# Work task
Starting at the line that contains "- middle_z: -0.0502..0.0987" and stopping after the last line, set down the listing exactly as it is. Add nothing.

# Input
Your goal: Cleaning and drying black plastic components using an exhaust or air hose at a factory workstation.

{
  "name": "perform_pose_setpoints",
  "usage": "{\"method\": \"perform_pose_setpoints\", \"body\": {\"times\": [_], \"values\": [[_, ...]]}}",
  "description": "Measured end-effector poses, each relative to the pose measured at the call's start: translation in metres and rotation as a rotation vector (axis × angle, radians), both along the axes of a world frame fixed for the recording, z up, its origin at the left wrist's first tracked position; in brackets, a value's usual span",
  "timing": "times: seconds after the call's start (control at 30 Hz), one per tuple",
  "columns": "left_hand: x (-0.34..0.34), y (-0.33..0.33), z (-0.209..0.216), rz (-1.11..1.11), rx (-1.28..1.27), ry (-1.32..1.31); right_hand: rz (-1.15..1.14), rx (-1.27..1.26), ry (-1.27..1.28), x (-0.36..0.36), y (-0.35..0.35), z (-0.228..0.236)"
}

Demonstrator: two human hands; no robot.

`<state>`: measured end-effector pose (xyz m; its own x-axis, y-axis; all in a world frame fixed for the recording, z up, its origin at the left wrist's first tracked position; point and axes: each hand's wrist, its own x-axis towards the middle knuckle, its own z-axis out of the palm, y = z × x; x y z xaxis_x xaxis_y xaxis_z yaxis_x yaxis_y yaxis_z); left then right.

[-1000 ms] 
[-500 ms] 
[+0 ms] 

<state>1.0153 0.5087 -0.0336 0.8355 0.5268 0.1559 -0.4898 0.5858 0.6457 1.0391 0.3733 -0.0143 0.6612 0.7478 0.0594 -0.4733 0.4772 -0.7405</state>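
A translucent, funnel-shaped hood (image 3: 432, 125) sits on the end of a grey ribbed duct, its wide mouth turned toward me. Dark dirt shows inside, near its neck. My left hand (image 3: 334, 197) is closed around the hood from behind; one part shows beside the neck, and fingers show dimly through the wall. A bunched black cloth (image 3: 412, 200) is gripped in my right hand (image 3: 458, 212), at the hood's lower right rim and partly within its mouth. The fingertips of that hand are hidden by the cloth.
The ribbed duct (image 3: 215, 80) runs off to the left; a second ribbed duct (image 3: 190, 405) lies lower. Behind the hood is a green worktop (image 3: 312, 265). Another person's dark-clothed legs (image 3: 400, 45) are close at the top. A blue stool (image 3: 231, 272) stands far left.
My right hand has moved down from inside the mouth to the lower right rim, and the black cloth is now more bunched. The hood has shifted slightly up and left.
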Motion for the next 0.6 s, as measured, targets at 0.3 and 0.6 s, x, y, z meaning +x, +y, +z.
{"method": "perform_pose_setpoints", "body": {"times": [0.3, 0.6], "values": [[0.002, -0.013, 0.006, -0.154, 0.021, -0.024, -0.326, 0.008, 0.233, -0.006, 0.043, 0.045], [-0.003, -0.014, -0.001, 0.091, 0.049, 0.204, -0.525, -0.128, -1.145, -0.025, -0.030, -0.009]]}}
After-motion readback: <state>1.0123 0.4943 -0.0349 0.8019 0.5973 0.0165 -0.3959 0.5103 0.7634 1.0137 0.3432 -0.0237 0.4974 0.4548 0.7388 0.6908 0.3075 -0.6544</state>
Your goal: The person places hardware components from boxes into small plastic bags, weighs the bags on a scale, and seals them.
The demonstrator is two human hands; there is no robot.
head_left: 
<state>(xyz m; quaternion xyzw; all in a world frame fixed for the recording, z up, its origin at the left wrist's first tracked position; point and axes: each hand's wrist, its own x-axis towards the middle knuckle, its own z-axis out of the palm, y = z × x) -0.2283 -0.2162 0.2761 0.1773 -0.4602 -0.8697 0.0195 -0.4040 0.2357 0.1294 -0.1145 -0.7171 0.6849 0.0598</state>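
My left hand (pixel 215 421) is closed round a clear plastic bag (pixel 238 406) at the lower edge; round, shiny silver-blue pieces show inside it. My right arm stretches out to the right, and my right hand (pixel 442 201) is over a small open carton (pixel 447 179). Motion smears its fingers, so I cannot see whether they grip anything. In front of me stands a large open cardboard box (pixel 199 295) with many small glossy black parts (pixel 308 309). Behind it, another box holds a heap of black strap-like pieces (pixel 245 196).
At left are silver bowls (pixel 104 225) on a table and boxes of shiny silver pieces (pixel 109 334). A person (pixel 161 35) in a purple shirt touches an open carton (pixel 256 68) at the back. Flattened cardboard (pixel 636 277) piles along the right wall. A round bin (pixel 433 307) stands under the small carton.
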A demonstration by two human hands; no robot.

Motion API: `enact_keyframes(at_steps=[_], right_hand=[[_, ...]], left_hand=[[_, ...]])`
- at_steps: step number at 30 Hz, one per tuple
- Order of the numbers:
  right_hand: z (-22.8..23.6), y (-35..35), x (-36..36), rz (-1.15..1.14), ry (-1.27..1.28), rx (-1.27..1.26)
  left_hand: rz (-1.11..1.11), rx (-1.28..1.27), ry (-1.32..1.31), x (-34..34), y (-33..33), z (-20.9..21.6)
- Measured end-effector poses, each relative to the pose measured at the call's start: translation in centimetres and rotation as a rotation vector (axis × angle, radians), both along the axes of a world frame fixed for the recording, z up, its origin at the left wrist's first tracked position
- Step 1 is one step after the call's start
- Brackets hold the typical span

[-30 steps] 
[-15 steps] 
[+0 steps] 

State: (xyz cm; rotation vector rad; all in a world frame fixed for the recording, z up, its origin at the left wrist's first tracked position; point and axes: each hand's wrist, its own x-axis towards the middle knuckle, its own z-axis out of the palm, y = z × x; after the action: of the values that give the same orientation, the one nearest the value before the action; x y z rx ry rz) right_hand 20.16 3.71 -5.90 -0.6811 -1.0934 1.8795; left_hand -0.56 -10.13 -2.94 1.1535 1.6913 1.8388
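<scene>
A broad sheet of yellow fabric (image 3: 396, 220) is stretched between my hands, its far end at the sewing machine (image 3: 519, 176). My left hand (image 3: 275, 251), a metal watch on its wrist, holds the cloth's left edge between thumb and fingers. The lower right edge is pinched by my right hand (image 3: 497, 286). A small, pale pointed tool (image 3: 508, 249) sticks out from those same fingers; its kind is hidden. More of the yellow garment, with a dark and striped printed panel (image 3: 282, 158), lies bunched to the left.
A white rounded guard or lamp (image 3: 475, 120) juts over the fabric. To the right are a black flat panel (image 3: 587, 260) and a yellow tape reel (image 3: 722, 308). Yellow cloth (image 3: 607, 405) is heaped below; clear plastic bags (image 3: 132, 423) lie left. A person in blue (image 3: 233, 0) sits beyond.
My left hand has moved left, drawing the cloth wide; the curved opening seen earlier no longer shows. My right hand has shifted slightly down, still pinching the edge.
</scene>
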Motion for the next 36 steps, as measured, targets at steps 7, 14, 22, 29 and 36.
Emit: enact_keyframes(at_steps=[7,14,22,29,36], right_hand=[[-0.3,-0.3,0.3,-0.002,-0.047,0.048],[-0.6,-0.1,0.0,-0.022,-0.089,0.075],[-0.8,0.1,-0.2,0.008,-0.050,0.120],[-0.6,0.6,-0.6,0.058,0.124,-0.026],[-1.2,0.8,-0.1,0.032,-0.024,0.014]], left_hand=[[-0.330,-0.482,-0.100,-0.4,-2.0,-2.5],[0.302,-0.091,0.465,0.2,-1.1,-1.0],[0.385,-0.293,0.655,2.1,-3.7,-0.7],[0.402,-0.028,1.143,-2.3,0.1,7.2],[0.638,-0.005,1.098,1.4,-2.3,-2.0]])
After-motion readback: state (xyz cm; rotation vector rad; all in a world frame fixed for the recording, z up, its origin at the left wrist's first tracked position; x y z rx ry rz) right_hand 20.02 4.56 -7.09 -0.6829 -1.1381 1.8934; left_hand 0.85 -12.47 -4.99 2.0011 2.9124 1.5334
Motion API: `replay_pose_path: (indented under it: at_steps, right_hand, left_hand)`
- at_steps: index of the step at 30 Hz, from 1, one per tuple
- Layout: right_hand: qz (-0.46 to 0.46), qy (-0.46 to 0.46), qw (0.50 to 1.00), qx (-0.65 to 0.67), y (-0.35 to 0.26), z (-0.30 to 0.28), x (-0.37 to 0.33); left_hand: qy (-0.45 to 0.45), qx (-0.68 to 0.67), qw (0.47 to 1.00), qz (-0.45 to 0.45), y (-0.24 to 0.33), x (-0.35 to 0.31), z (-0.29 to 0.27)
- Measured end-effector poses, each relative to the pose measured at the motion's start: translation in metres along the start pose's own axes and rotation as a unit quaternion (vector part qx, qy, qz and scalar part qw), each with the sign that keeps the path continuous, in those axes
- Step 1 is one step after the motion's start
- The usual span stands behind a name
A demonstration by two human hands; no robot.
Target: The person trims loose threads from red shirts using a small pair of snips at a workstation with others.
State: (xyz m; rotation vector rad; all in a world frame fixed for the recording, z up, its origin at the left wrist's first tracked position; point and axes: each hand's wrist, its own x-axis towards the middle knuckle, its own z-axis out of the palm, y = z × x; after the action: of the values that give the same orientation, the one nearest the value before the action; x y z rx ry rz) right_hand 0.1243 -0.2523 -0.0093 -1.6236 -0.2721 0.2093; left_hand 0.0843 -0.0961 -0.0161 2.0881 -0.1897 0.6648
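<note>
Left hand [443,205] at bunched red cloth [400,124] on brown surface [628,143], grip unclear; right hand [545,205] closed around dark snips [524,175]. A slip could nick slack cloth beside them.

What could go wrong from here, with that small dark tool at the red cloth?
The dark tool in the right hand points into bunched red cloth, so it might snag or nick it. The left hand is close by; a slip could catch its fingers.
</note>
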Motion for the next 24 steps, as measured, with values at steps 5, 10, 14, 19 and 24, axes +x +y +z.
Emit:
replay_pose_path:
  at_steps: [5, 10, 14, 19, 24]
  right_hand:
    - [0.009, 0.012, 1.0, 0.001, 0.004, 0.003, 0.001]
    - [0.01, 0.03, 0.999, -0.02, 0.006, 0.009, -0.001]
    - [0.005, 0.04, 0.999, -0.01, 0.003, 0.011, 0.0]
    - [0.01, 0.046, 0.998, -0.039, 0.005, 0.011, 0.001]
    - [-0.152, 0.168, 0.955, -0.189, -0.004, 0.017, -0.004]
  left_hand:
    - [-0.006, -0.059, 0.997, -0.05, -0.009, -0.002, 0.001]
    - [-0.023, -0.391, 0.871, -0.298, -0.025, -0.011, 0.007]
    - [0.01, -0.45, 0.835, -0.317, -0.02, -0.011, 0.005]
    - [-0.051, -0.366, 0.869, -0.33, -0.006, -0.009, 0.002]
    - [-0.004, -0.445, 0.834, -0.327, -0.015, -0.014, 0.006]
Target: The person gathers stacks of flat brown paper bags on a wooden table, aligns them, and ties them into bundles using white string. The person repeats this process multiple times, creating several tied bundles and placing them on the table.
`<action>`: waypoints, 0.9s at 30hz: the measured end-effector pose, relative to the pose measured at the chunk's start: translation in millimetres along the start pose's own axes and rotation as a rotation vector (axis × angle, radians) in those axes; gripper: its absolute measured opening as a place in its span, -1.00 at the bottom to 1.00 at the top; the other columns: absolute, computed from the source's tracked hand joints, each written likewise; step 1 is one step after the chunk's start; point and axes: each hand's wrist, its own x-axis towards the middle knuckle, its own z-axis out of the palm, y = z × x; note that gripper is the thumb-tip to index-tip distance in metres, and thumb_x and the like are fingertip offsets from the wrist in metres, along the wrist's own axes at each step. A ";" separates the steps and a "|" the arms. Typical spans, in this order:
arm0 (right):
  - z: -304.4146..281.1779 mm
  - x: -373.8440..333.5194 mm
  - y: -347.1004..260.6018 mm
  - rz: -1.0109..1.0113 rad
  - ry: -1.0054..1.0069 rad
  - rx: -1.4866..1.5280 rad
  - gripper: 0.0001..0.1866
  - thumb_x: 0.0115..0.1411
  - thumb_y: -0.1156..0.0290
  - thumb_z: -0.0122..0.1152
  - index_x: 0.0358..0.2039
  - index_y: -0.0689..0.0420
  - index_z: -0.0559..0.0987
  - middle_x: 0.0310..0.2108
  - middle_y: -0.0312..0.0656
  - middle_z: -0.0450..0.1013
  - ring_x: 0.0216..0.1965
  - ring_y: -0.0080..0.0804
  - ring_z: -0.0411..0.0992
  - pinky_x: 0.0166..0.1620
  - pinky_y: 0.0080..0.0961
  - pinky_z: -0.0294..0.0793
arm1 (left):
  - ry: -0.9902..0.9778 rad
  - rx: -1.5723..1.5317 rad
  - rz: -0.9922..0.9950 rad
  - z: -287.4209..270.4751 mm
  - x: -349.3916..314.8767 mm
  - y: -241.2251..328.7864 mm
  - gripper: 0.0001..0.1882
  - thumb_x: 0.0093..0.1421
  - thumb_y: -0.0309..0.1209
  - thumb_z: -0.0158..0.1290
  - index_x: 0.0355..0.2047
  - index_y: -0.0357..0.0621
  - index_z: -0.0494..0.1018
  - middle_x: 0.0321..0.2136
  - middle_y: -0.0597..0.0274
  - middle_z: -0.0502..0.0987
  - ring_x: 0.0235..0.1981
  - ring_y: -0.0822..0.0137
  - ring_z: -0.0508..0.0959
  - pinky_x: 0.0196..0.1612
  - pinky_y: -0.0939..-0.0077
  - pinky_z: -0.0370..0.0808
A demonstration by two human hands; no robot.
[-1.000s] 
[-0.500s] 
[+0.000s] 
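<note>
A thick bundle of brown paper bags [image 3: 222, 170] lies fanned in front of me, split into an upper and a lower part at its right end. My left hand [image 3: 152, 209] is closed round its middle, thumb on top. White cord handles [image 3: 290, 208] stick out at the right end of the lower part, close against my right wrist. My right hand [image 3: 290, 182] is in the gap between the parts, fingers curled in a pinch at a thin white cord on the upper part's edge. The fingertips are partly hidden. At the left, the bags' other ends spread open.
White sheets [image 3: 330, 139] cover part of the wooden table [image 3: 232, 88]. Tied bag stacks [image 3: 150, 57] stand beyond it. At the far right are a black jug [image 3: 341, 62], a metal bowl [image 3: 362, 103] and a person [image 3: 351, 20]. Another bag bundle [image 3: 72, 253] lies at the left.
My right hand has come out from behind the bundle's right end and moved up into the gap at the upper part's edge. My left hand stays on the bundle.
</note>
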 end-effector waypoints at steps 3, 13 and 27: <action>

# Output
  - middle_z: -0.0502..0.0987
  - ring_x: 0.0235..0.1981
  - ring_y: -0.0822..0.0137
  - ring_z: -0.0508..0.0959
  - pinky_x: 0.0196..0.1612
  - pinky_y: -0.0939..-0.0077
  - pinky_z: -0.0370..0.0808
A demonstration by two human hands; no robot.
[-1.000s] 
[-0.500s] 
[+0.000s] 
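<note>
A thick bundle of brown paper bags [image 3: 222, 170] lies fanned in front of me, split into an upper and a lower part at its right end. My left hand [image 3: 152, 209] is closed round its middle, thumb on top. White cord handles [image 3: 290, 208] stick out at the right end of the lower part, close against my right wrist. My right hand [image 3: 290, 182] is in the gap between the parts, fingers curled in a pinch at a thin white cord on the upper part's edge. The fingertips are partly hidden. At the left, the bags' other ends spread open.
White sheets [image 3: 330, 139] cover part of the wooden table [image 3: 232, 88]. Tied bag stacks [image 3: 150, 57] stand beyond it. At the far right are a black jug [image 3: 341, 62], a metal bowl [image 3: 362, 103] and a person [image 3: 351, 20]. Another bag bundle [image 3: 72, 253] lies at the left.
My right hand has come out from behind the bundle's right end and moved up into the gap at the upper part's edge. My left hand stays on the bundle.
</note>
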 end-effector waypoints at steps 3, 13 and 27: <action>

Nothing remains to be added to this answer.